0000:01:08.0 Multimedia video controller: Brooktree Corporation Bt878 Video Capture (rev 11)

0000:01:08.1 Multimedia controller: Brooktree Corporation Bt878 Audio Capture (rev 11)

...

I have in /etc/modules.d one file named bttv with this lines:

# bttv

alias char-major-81 videodev

alias char-major-81-0 bttv

options bttv card=37 radio=1 tuner=5

I have made modules-update and modprobe bttv, and the dmesg result is:

...

bttv0: unloading

bttv: driver version 0.9.15 loaded

bttv: using 8 buffers with 2080k (520 pages) each for capture

bttv: Bt8xx card found (0).

bttv0: Bt878 (rev 17) at 0000:01:08.0, irq: 5, latency: 32, mmio: 0xe4000000

bttv0: using: Prolink PixelView PlayTV pro [card=37,insmod option]

bttv0: gpio: en=00000000, out=00000000 in=009fc0ff [init]

bttv0: using tuner=5

bttv0: i2c: checking for TDA9875 @ 0xb0... not found

bttv0: i2c: checking for TDA7432 @ 0x8a... not found

bttv0: i2c: checking for TDA9887 @ 0x86... not found

tuner: chip found at addr 0xc0 i2c-bus bt878 #0 [sw]

tuner: type set to 5 (Philips PAL_BG (FI1216 and compatibles)) by bt878 #0 [sw]

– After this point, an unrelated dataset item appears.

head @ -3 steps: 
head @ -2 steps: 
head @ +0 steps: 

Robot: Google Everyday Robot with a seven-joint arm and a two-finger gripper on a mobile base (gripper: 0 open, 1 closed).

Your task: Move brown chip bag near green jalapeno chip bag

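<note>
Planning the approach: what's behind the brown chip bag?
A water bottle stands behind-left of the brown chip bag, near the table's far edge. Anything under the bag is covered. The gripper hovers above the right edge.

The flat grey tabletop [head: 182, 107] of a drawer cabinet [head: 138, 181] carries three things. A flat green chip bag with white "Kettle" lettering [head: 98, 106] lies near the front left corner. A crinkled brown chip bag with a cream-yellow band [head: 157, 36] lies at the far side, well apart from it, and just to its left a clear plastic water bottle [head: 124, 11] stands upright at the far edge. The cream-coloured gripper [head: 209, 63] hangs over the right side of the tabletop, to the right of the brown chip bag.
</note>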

bttv0: registered device video0

bttv0: registered device vbi0

bttv0: registered device radio0

bttv0: PLL: 28636363 => 35468950 . ok

...

scantv or tvtime-scanner give me an no signal message (0 channels found).

Can you help me with this becasuse I don't know what I can do more about it.

Best regards.

----------

## bijou

Can you give me some advice or plase tell me if this card will ever work in linux (I got no results in of all the changes that I've made in order to make it functional)

Best regards.

----------

## bijou

I want to add more info about this card:

Pixelview PlayTv Pro 2 - PV-M4500 (W/FM,RC)

CONEXANT FUSION 878A

The only card from CARDLIST.bttv file that has 878A chipset is "card=51 - Eagle Wireless Capricorn2 (878A)". I've got the same result using this value - no signal.

----------

## Fulgore

I have the PixelView PlayTV Pro 2 [PV-M4500(FR)] PAL with the FM tuner.

I have tvtime working flawlessly using...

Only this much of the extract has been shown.